Jasanoff has published numerous book reviews in general publications including the London Review of Books, and academic forums such as H-Net.
Personal Anecdote
My dissertation about British imperialism in India and Egypt was partly inspired by traveling around the former empire. So it was only fitting that I should actually start writing it while visiting a one-time British colony: with pen and paper one July day, on the roof-terrace of the British Hotel in Valletta, Malta.
The hotel overlooked Valletta's spectacular Grand Harbour, ringed in the sixteenth century by elegant, severe stone walls. A couple of days before, a friend and I had seen it as it was designed to be seen: we sailed in, coasting past the pointed batteries and watchtowers, one mysteriously carved with a staring eye. We had arrived on a Maltese container ship named—could it be otherwise?-the Maltese Falcon. For the voyage from Genoa, we had had the run of the ship; the only other passengers were two truck-drivers who spent the whole journey closeted in the small lounge, curtains drawn, smoking and watching pirated action movies. On the bridge, the Iraqi skipper let us peer at his charts and quiz him about the instruments. The ship's cook, Salvator , regaled us with his decades of sea-won wisdom, which he delivered in emphatic outbursts composed chiefly of nouns. One of the senior sailors, slicking another layer of green paint onto the deck while I sunbathed next to the empty turquoise “pool,” offered his own nuggets of enlightenment like milestones punctuating long stretches of silence.

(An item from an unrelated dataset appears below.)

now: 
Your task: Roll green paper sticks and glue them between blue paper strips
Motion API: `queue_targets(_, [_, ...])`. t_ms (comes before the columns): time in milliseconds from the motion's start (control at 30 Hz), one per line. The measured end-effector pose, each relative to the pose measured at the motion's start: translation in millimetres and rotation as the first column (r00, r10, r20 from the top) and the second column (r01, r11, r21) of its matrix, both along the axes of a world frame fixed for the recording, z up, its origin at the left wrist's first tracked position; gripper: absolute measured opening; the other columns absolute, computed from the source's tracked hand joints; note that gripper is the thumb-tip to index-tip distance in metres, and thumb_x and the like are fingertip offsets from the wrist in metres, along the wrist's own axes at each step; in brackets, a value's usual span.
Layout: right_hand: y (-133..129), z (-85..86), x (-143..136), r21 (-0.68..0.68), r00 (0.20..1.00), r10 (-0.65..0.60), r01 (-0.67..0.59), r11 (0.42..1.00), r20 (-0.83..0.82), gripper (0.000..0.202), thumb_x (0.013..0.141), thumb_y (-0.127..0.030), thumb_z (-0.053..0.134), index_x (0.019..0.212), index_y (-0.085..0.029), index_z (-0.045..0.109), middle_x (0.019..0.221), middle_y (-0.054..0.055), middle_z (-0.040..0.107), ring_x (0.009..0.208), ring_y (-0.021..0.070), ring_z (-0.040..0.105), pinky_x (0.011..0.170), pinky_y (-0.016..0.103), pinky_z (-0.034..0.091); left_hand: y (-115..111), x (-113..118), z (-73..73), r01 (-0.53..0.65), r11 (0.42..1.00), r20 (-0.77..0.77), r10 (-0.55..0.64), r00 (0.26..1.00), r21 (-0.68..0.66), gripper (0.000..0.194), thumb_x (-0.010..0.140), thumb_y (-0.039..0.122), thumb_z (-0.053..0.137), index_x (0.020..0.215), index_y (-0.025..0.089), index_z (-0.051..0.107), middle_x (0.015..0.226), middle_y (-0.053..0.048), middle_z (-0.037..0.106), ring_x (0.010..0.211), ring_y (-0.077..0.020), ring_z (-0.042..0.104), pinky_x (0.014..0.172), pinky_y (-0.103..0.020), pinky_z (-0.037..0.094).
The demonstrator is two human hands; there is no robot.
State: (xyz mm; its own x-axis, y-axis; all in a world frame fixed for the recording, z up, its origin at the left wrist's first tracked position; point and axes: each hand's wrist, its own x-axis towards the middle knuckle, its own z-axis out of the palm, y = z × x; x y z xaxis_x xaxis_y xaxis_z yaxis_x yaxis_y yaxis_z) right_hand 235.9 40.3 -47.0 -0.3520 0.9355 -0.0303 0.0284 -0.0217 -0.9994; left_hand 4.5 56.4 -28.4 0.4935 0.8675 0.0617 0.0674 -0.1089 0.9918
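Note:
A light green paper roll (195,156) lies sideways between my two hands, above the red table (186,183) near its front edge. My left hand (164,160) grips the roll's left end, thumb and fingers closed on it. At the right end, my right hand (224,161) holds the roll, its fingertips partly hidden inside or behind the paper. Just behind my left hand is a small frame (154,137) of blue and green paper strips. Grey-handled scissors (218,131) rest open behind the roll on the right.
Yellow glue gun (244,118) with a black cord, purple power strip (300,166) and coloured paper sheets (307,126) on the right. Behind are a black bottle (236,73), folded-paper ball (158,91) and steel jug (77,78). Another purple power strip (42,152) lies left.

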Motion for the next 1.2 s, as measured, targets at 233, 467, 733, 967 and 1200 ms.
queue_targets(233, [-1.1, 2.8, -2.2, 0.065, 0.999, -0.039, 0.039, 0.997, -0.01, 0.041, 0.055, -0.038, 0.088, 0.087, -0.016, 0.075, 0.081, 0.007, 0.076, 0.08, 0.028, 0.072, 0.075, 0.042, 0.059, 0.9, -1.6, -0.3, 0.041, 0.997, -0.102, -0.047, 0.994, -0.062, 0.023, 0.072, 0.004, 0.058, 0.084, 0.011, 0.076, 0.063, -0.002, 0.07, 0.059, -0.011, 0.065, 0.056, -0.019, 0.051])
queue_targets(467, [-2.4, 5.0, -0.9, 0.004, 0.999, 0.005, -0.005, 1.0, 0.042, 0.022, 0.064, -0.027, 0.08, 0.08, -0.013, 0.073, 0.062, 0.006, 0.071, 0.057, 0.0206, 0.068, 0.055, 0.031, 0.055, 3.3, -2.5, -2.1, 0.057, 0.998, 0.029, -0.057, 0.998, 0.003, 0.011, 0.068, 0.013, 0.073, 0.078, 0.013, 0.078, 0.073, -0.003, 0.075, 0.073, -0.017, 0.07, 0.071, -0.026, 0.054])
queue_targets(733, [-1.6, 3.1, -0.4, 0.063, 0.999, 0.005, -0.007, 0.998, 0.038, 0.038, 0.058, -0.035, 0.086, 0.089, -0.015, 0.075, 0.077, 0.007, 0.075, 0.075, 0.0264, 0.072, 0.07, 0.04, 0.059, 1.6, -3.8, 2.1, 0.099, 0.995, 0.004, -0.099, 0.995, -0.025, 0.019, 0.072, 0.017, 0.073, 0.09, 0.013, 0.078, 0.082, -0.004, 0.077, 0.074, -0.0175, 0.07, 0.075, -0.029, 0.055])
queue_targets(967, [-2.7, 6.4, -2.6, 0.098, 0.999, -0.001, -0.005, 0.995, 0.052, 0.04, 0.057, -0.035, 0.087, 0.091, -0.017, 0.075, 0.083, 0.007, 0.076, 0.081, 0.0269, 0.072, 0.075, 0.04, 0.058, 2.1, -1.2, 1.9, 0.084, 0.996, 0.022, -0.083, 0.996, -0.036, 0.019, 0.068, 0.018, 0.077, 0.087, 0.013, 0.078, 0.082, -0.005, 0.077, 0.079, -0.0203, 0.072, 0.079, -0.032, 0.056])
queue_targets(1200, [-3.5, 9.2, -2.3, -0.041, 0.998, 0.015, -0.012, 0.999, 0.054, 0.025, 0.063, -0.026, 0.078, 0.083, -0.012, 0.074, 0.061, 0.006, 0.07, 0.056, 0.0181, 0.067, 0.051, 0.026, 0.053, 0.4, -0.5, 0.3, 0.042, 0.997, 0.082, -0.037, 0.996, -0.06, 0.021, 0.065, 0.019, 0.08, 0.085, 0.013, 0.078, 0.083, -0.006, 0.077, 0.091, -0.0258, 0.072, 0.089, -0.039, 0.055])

The cargo ship turned out to be a suitable introduction to the rather lost-in-time quality of Valletta itself. (The Maltese Falcon has now been sold, and the national shipping company, Sea Malta, dissolved.) From 1800 to 1964 Malta was a British colony. The bar of the British Hotel, with its dust-caked bottles of cheap whisky and liqueurs, looked as if nobody had frequented it since the British had left. Under British rule, Valletta boasted a huge naval dockyard and served as the home port of Queen Victoria's Mediterranean fleet. Now, that great naval tradition was evoked by two quite different warships, French and American, on NATO service. Maltese families strolled past to look at the dour, steel craft; off-duty officers got boisterously drunk in a nearby bar.
British influences lingered elsewhere. Converted British troop carriers from the 1940s now served as Malta's signature public buses. Menus advertised fish fingers, chicken and chips, spaghetti bolognese, and, in one gourmet touch, chicken"Gordon Blue." Where every other Mediterranean country comes to life again in the evening after a siesta, the Vallettans, in most un-Mediterranean style, closed up shop at siesta-time and never came back. (Indeed, the only place that seemed to serve reasonable evening meals was the café of the Maltese Labour Party.) To walk the streets on those baking July afternoons was to walk with echoes and ghosts, across a historical stage set.

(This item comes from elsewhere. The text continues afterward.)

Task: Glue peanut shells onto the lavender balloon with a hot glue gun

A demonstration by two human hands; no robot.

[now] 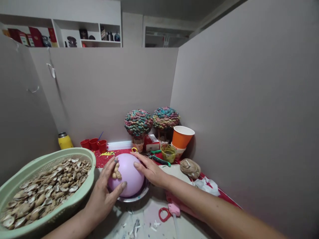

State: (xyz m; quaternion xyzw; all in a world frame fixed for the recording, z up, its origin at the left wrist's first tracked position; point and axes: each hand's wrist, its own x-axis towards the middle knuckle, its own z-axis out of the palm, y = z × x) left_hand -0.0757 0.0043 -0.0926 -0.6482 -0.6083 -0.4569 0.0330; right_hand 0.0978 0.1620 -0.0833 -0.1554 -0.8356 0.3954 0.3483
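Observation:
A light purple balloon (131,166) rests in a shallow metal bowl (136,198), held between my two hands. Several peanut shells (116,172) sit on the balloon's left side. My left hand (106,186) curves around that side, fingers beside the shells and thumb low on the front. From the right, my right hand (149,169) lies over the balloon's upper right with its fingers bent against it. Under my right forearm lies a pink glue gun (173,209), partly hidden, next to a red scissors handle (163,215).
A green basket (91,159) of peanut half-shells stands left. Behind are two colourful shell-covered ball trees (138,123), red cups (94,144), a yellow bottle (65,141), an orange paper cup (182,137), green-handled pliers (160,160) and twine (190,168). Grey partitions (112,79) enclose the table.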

I wrote about India while I was in Valletta, and Malta only figured in two or three sentences in my entire dissertation. But I will always remember how and where it first took shape—in the blaring sunlight by the Grand Harbour, in a city tinted by imperial memories.
Quotes
By Maya Jasanoff
About Maya Jasanoff
Her theme is not how 'Others' were excluded by the imperial process, but the far more elusive, and in the end more illuminating ways in which so many were included in what she calls the 'rhetoric and systems of empire'. Edge of Empire is about crossing boundaries; about the porousness of culture in the early years of the British Empire; about frontiers, both geographical and mental, and how they are constructed and reconfigured." -- Anthony Pagden in"The London Review of Books" reviewing"Edge of Empire: Lives, Culture, and Conquest in the East 1750-1850"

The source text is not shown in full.